I find the food in Colombia to be endlessly fascinating. From the comforting Boyacense stodge served up by Sergio's gran to the thrilling discovery of a Kola Roman milkshhake in delicious restaurant Diana Garcia (Kola Roman is VERY sweet pink fizzy juice, something in the ballpark of Panda Kola), Colombian scran is a constant adventure. I've eaten fried (unwashed) pig intestines, deep-fried ants, udder, lungs, bizarre root vegetables, goat, shark, stingray, puffer fish, dodgy arepas and other pastry delights from greasy street stalls, haute cuisine Carribbean style and thousands of slabs of mantecada - similar to Victoria sponge but with a hint of aniseed through it (recipe's coming home with me) – from the bakery in front of the staffroom.

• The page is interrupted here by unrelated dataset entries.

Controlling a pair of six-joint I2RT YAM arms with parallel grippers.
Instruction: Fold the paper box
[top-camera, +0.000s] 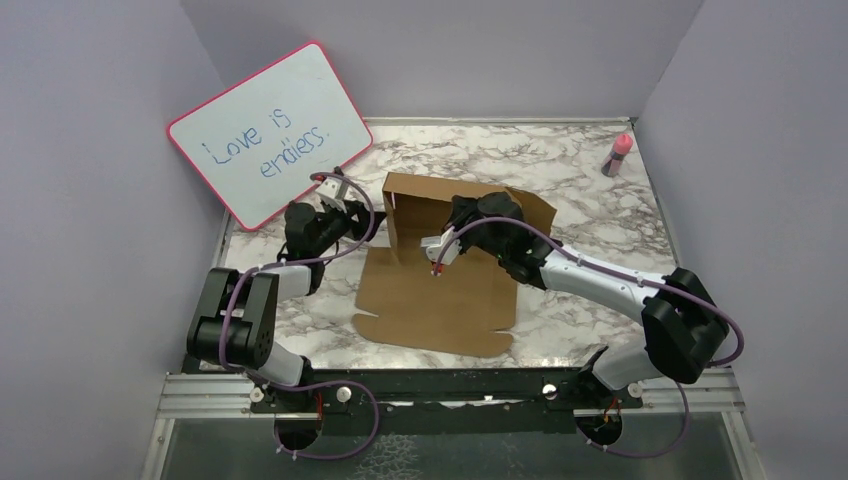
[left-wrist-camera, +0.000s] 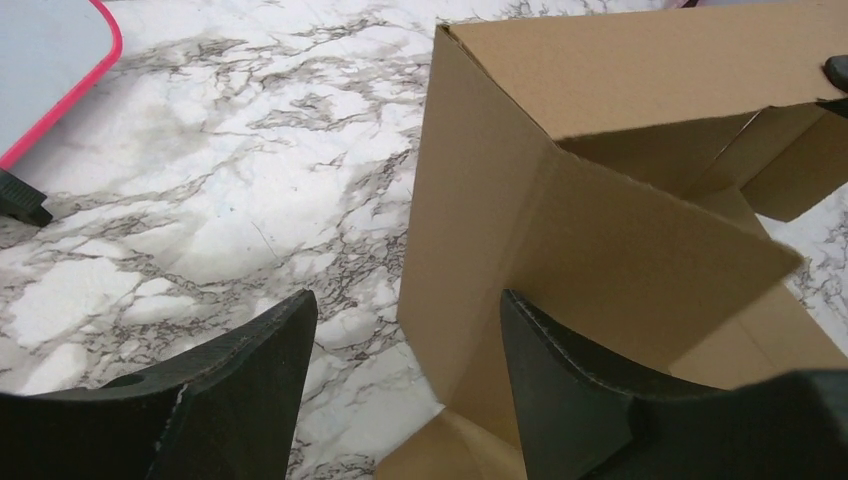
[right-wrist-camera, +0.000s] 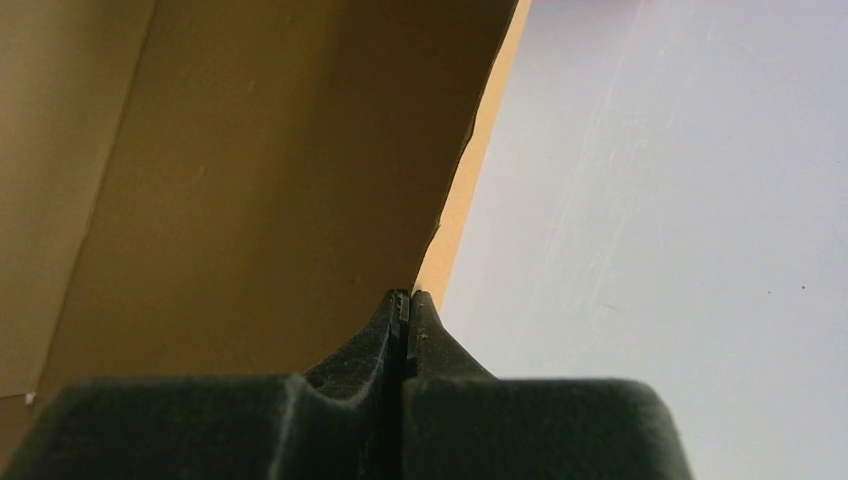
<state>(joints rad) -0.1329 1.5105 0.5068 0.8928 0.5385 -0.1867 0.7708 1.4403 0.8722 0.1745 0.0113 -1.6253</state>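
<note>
Paper box partly behind right arm, right pincer closed

Top view: fixed above and behind both arms, it looked down and forward over the whole table. Left wrist view: close behind the left gripper, it faced the paper box corner just ahead. Right wrist view: behind the right gripper, nearly against a box wall. All three shared the box.
</note>
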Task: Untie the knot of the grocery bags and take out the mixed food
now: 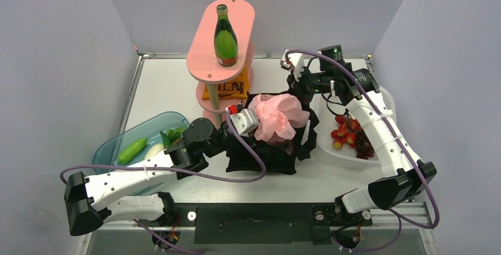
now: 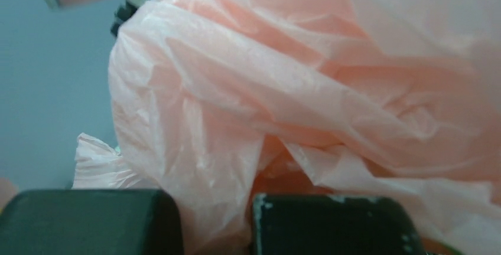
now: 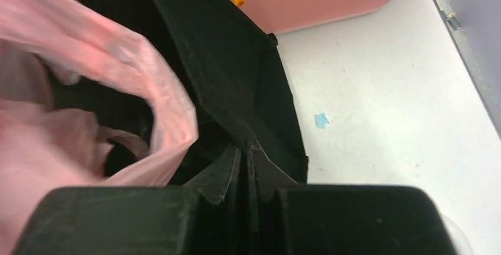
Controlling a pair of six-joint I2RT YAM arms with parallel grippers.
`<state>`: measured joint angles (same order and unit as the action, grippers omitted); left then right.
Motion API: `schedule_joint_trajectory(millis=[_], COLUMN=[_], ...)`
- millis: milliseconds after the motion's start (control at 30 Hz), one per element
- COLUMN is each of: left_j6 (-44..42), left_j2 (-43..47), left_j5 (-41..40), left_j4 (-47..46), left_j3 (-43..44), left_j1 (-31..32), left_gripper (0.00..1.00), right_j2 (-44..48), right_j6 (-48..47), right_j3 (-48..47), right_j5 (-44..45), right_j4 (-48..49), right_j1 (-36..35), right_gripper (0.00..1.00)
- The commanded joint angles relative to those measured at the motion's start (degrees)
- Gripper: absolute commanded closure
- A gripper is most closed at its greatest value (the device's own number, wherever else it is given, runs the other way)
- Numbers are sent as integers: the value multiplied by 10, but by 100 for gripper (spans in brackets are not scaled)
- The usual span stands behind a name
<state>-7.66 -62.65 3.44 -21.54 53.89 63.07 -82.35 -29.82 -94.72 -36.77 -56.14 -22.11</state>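
Interior of tote [image 1: 276, 158] hidden by pink bag [image 1: 277, 116], snack packet [image 1: 232, 90] half-hidden

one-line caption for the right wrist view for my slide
Right gripper pinches the rim of the black tote, with the pink bag bunched inside.

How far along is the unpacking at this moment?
Mostly done: green bottle and orange snack packet sit on the pink stand, white vegetable and leafy greens in the blue bin, grapes and small fruits in the white tray. In hand: left end effector pinches the pink bag, right end effector pinches the black tote rim. Left: whether either bag holds more cannot be seen.
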Motion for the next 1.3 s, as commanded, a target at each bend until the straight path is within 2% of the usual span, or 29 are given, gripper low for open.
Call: schedule_joint_trajectory(millis=[0, 100, 267, 400, 633, 700, 767, 833, 900, 1033, 1100, 1267], left_j6=[52, 70, 94, 88, 92, 94, 97, 90, 81, 34, 25, 25], left_j2=[10, -4, -110, -213, -361, -377, -367, -328, -285, -220, -208, -197], left_j5=[-86, -156, -215, -225, -194, -180, -174, -150, -126, -122, -121, -85], left_j4=[-11, 84, 277, 435, 586, 605, 600, 568, 532, 475, 486, 533], left_j3=[-48, -52, 41, 144, 254, 264, 259, 243, 230, 231, 250, 293], left_j1=[-5, -13, -9, -7, -16, -17, -17, -16, -12, -5, -4, -5], left_gripper=[100, 100, 100, 100, 98, 79, 64, 57, 40, 17, 8, 3], right_j2=[40, 45, 48, 52, 66, 71, 72, 75, 78, 72, 68, 62], right_j6=[74, 86, 117, 147, 180, 189, 191, 190, 189, 190, 190, 200], right_j3=[2, 5, 1, 2, 14, 19, 25, 32, 41, 49, 50, 49], right_j5=[-57, -73, -93, -101, -116, -121, -123, -125, -126, -125, -126, -129], right_j4=[57, 58, 65, 71, 82, 87, 90, 91, 94, 98, 99, 104], right_j1=[15, 20, 22, 23, 35, 39, 44, 46, 46, 46, 46, 46], right_gripper=[100, 100, 100, 100, 100, 100, 100, 100, 100, 100, 100, 100])
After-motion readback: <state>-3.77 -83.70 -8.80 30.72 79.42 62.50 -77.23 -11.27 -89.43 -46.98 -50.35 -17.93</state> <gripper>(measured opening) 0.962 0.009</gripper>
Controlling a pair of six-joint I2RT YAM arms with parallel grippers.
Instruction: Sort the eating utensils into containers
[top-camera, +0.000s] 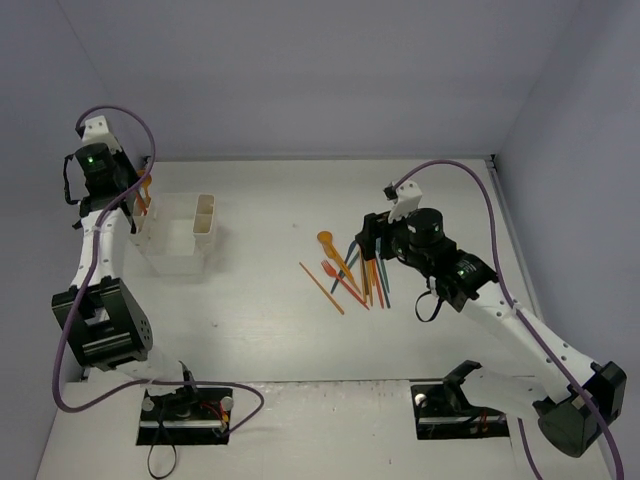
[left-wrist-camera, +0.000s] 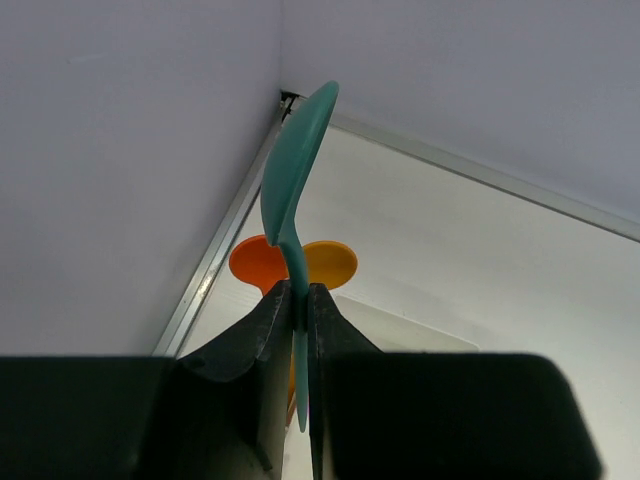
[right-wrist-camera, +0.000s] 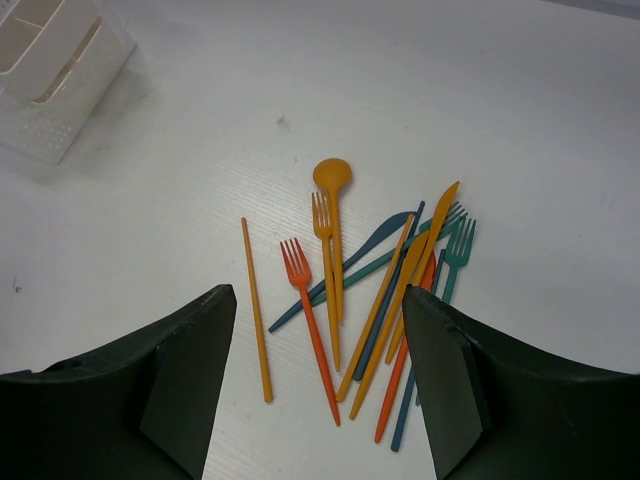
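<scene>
My left gripper (left-wrist-camera: 298, 290) is shut on the handle of a teal spoon (left-wrist-camera: 295, 180), bowl up, over the left end of the white containers (top-camera: 185, 238). An orange spoon (left-wrist-camera: 258, 262) and a yellow spoon (left-wrist-camera: 332, 262) stand in the bin just below it. My right gripper (right-wrist-camera: 318, 300) is open and empty, hovering over the loose pile of utensils (top-camera: 355, 270). The pile holds an orange stick (right-wrist-camera: 255, 310), a red fork (right-wrist-camera: 310, 330), a yellow fork (right-wrist-camera: 325, 260), a yellow spoon (right-wrist-camera: 332, 175), a blue knife (right-wrist-camera: 385, 232) and a teal fork (right-wrist-camera: 458, 250).
The containers also show at the top left of the right wrist view (right-wrist-camera: 50, 60). The left wall and the table's back left corner (left-wrist-camera: 285, 100) are close to my left gripper. Purple cables loop over both arms.
</scene>
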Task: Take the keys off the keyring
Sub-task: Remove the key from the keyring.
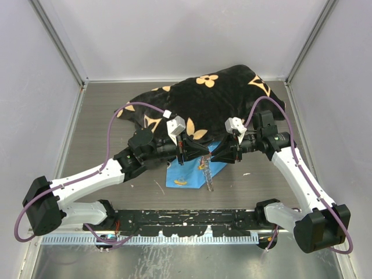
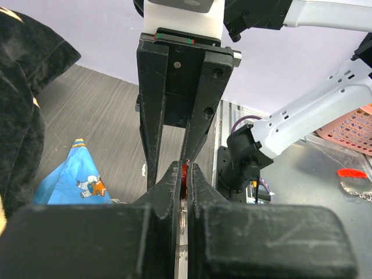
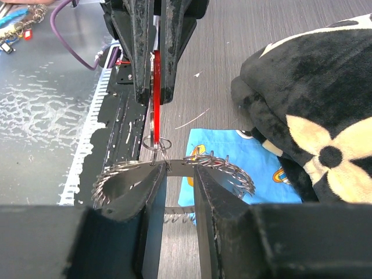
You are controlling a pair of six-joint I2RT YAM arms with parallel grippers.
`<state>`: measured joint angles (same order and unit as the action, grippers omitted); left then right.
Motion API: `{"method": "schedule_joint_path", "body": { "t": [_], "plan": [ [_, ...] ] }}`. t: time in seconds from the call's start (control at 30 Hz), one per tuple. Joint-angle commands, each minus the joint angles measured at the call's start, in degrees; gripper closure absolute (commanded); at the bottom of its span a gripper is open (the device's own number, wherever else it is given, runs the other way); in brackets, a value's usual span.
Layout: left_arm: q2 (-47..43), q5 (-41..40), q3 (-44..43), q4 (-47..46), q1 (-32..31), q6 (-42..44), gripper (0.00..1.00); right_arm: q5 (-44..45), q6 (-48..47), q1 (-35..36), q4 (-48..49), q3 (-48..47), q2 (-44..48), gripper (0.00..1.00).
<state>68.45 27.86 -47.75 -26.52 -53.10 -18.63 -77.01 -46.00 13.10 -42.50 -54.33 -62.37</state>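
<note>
**Right pincer** (image 3: 180, 172), nearest in its own wrist view: jaws partly apart, straddling a section of the keyring (image 3: 229, 167). Whether they press on the metal cannot be told.

The keyring is held clear of the tabletop (image 3: 232, 46) between the two pincers. Its finely textured loop spreads to either side of the right jaws, and in the overhead view part of it hangs down.

**Small wire link** (image 3: 158, 143), just beyond the right jaws: joins the loop to the red key (image 3: 155, 96), which stands upright above it.

**Left pincer** (image 2: 185, 173), facing the right one tip to tip: jaws together, clamped on the red key's plastic head.

**Blue cloth** (image 1: 183, 176), below the pair, flat on the tabletop. A small orange-yellow item (image 1: 182, 181) lies on it, perhaps another key; it is too small to tell.

**Black blanket** (image 1: 203, 99), farthest, heaped across the back of the tabletop.

*Step in hand:* separating the red key from the loop, one pincer on the key and the other placed to steady the ring.

*Next move:* it appears to call for a firm hold on the ring near the link. The left pincer would then work the key along and out through the ring's opening without twisting the head free of its grip. A slack ring would probably follow the pull.
</note>
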Motion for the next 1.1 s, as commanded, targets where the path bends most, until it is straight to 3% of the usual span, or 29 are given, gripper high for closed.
{"method": "schedule_joint_path", "body": {
  "t": [0.0,0.23,0.63,1.07],
  "plan": [
    [-0.61,0.44,-1.36,-6.06,0.27,-0.44,1.00,-1.15,-0.82,0.58,-0.12,-0.04,1.11,0.69],
    [-0.33,0.44,-1.32,-6.29,0.28,-0.62,1.00,-2.22,-1.68,1.01,-0.94,-0.12,0.97,0.74],
    [-0.86,-0.38,-0.92,-5.93,0.22,-0.60,1.00,-3.49,-2.93,0.94,-2.62,-0.75,1.42,0.99],
    [-3.84,-2.59,2.13,-5.64,0.28,-0.51,1.00,-5.20,-0.63,-0.80,-1.09,-0.34,2.07,0.99]
  ]
}}
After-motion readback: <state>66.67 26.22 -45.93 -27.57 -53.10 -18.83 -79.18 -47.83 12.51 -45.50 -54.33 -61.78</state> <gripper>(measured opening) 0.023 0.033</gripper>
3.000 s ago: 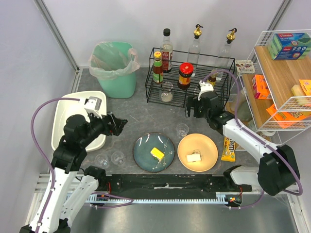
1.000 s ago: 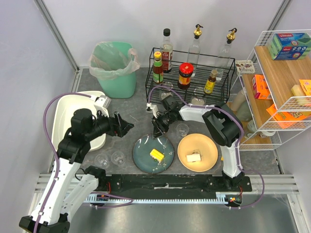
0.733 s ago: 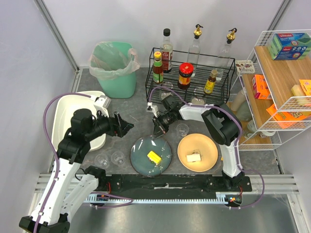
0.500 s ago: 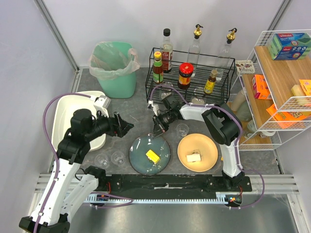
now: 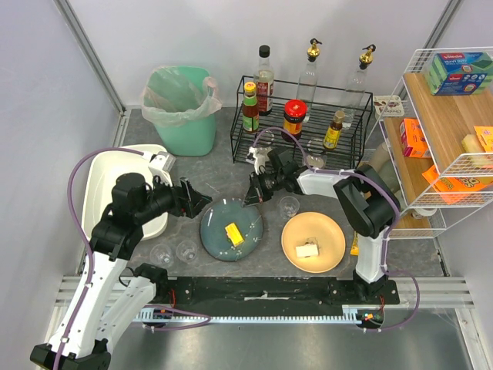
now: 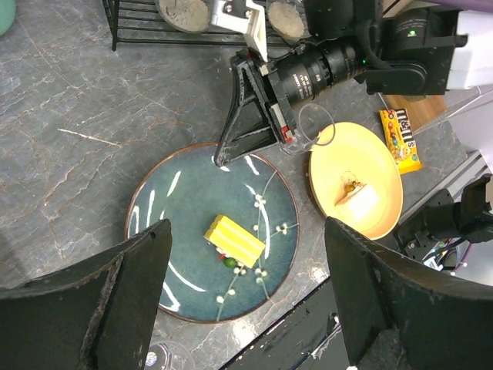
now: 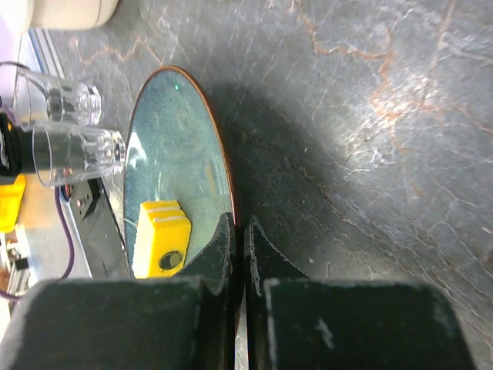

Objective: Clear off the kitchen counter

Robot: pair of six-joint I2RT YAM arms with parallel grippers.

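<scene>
1. At the far left a white tub (image 5: 104, 173) sits on the kitchen counter (image 5: 212, 173). The counter is a dark grey, mottled, stone-like slab with pale veins, and it runs under everything from the tub to the wire shelves on the right.
2. Just right of the tub, the left gripper (image 5: 202, 204) hovers over the counter. Its fingers (image 6: 115, 308) are spread wide with nothing between them.
3. The blue plate (image 5: 219, 239) lies mid-counter, just right of and nearer than the left gripper. It carries a yellow block (image 5: 233, 233). I cannot tell whether the plate rests flat or is raised at one edge.
4. The right gripper (image 5: 250, 199) reaches in from the right. Its fingers are pinched together on the plate's thin brown far-right rim.
5. The left arm looks nearer to the plate's free left rim, so a takeover or a slide leftward seems likely.
6. Further right stand a clear glass (image 5: 289, 205) and an orange plate (image 5: 330, 230).
</scene>
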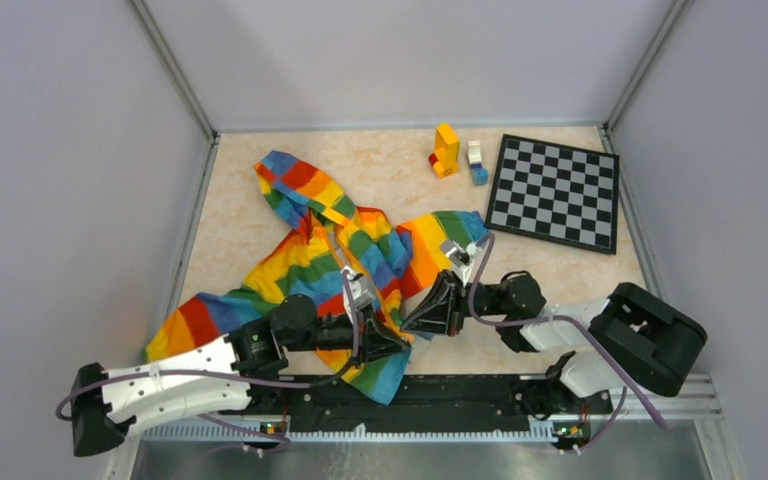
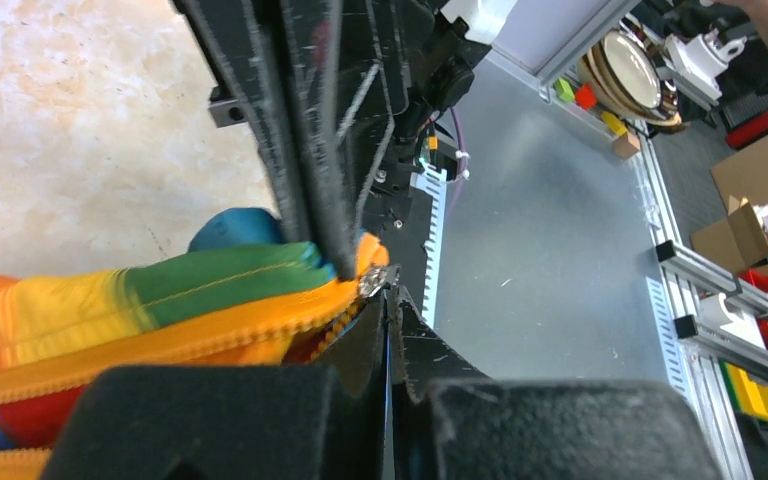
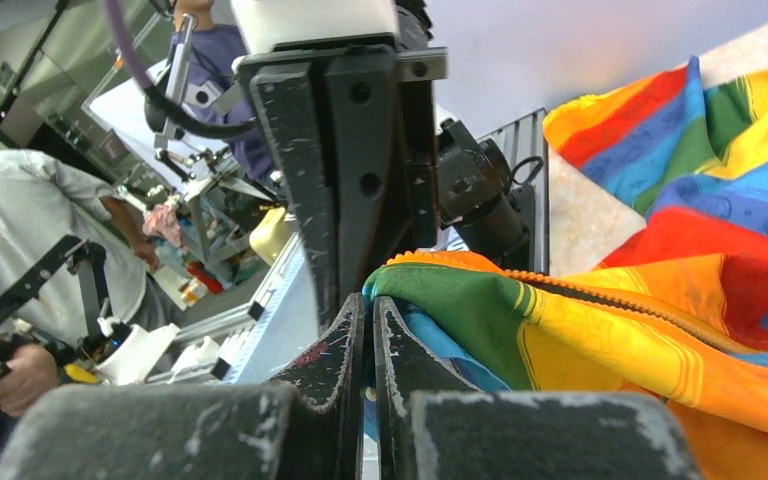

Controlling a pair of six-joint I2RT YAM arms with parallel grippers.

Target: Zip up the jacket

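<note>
The rainbow-striped jacket (image 1: 310,260) lies spread on the table, hood at the far end and hem toward the arms. My left gripper (image 1: 398,344) and right gripper (image 1: 412,322) meet tip to tip at the hem's bottom corner. In the left wrist view my left gripper (image 2: 390,296) is shut, with the metal zipper slider (image 2: 378,280) at its tips at the end of the orange zipper strip (image 2: 210,335). In the right wrist view my right gripper (image 3: 368,302) is shut on the green and blue hem of the jacket (image 3: 580,340), beside the orange zipper teeth (image 3: 610,292).
A black and white chessboard (image 1: 555,192) lies at the back right. An orange block stack (image 1: 445,150) and a small white and blue one (image 1: 476,160) stand beside it. The black rail (image 1: 460,392) runs along the near edge, just below the hem.
</note>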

And throughout those two years of gluttonny, of eating anything and everything that came my way with never a thought of food hygiene crossing my mind, I never got sick. The iron stomach laughed in the face of pizza left sweating under a heat lamp for endless afternoons, it spat at the feet of Peruvian shellfish rice in a sweltering market stall.

Ironic that this beast of digestion should be derailed by something as prosaic as a hot dog. A hot dog! And not even one of the many dubious hot dogs callejeros i have chomped on in my time - not the limp pink slice of grimmness handed over withh a flourish outside crap amusement park Salitre Magico, nor the crisp-encrusted brute sold outside a nighttime staduium vallenato extravaganza in Valledupar (evidently prepared hours in advance and laughably “heated up”by a 30-second stint on a greasy hot plate).

No, it was a hot dog from respected cinema chain Procinal! I repeat, an establishment hot dog, innocently disguised as part of a combo, its retro gloriousness as it sat there glistening beside the popcorn and the Coke totally obscuring the bacterial holocaust contained within its entrails. And mine too, shortly after. Im sure we can spare ourselves the ghastly details, but ghastliest of all is for the old iron stomach to lose its two year deveoping country gold medal winning streak to a fucking hot dog. The indignity.